### Exercise directions
Please restate the data word for word, in full.
Start of Block
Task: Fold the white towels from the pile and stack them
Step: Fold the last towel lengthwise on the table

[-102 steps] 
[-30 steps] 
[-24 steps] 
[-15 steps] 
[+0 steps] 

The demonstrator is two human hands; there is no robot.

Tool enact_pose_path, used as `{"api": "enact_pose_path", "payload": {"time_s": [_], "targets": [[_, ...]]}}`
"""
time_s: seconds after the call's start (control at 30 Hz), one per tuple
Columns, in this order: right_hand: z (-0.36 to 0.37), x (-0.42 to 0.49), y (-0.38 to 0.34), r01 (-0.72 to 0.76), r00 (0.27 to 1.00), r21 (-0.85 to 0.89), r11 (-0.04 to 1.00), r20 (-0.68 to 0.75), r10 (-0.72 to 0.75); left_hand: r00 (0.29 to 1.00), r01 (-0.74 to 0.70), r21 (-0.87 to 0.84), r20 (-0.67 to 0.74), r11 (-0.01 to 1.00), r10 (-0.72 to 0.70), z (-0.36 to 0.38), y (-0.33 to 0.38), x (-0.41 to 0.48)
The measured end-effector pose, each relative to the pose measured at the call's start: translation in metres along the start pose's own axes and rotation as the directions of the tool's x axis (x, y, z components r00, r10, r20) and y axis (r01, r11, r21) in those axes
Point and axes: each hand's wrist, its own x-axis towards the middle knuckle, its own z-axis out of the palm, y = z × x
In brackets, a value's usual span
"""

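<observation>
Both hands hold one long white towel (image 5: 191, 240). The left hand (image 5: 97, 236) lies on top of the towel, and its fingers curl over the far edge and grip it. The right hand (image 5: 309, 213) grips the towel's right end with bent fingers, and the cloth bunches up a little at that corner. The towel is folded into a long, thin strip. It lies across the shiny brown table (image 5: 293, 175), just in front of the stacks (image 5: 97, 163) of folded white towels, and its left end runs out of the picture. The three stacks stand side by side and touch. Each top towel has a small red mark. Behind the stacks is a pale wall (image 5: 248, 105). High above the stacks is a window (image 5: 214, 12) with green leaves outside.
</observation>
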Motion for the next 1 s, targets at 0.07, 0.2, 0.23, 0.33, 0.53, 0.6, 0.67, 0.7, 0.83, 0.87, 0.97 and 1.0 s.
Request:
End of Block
### Result of the exercise
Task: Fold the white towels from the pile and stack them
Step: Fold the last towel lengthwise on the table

[-102 steps] 
[-30 steps] 
[-24 steps] 
[-15 steps] 
[+0 steps] 

The demonstrator is two human hands; there is no robot.

Tool enact_pose_path, used as `{"api": "enact_pose_path", "payload": {"time_s": [_], "targets": [[_, ...]]}}`
"""
time_s: seconds after the call's start (control at 30 Hz), one per tuple
Columns, in this order: right_hand: z (-0.36 to 0.37), x (-0.42 to 0.49), y (-0.38 to 0.34), r01 (-0.72 to 0.76), r00 (0.27 to 1.00), r21 (-0.85 to 0.89), r11 (-0.04 to 1.00), r20 (-0.68 to 0.75), r10 (-0.72 to 0.75); left_hand: r00 (0.29 to 1.00), r01 (-0.74 to 0.70), r21 (-0.87 to 0.84), r20 (-0.67 to 0.74), r11 (-0.01 to 1.00), r10 (-0.72 to 0.70), z (-0.36 to 0.38), y (-0.33 to 0.38), x (-0.41 to 0.48)
The measured end-effector pose, each relative to the pose measured at the call's start: translation in metres along the start pose's own axes and rotation as the directions of the tool's x axis (x, y, z components r00, r10, r20) and y axis (r01, r11, r21) in those axes
Point and axes: each hand's wrist, its own x-axis towards the middle knuckle, its own z-axis out of the palm, y = z × x
In brackets, a value's usual span
"""

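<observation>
Both hands hold one long white towel (image 5: 191, 240). The left hand (image 5: 97, 236) lies on top of the towel, and its fingers curl over the far edge and grip it. The right hand (image 5: 309, 213) grips the towel's right end with bent fingers, and the cloth bunches up a little at that corner. The towel is folded into a long, thin strip. It lies across the shiny brown table (image 5: 293, 175), just in front of the stacks (image 5: 97, 163) of folded white towels, and its left end runs out of the picture. The three stacks stand side by side and touch. Each top towel has a small red mark. Behind the stacks is a pale wall (image 5: 248, 105). High above the stacks is a window (image 5: 214, 12) with green leaves outside.
</observation>
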Motion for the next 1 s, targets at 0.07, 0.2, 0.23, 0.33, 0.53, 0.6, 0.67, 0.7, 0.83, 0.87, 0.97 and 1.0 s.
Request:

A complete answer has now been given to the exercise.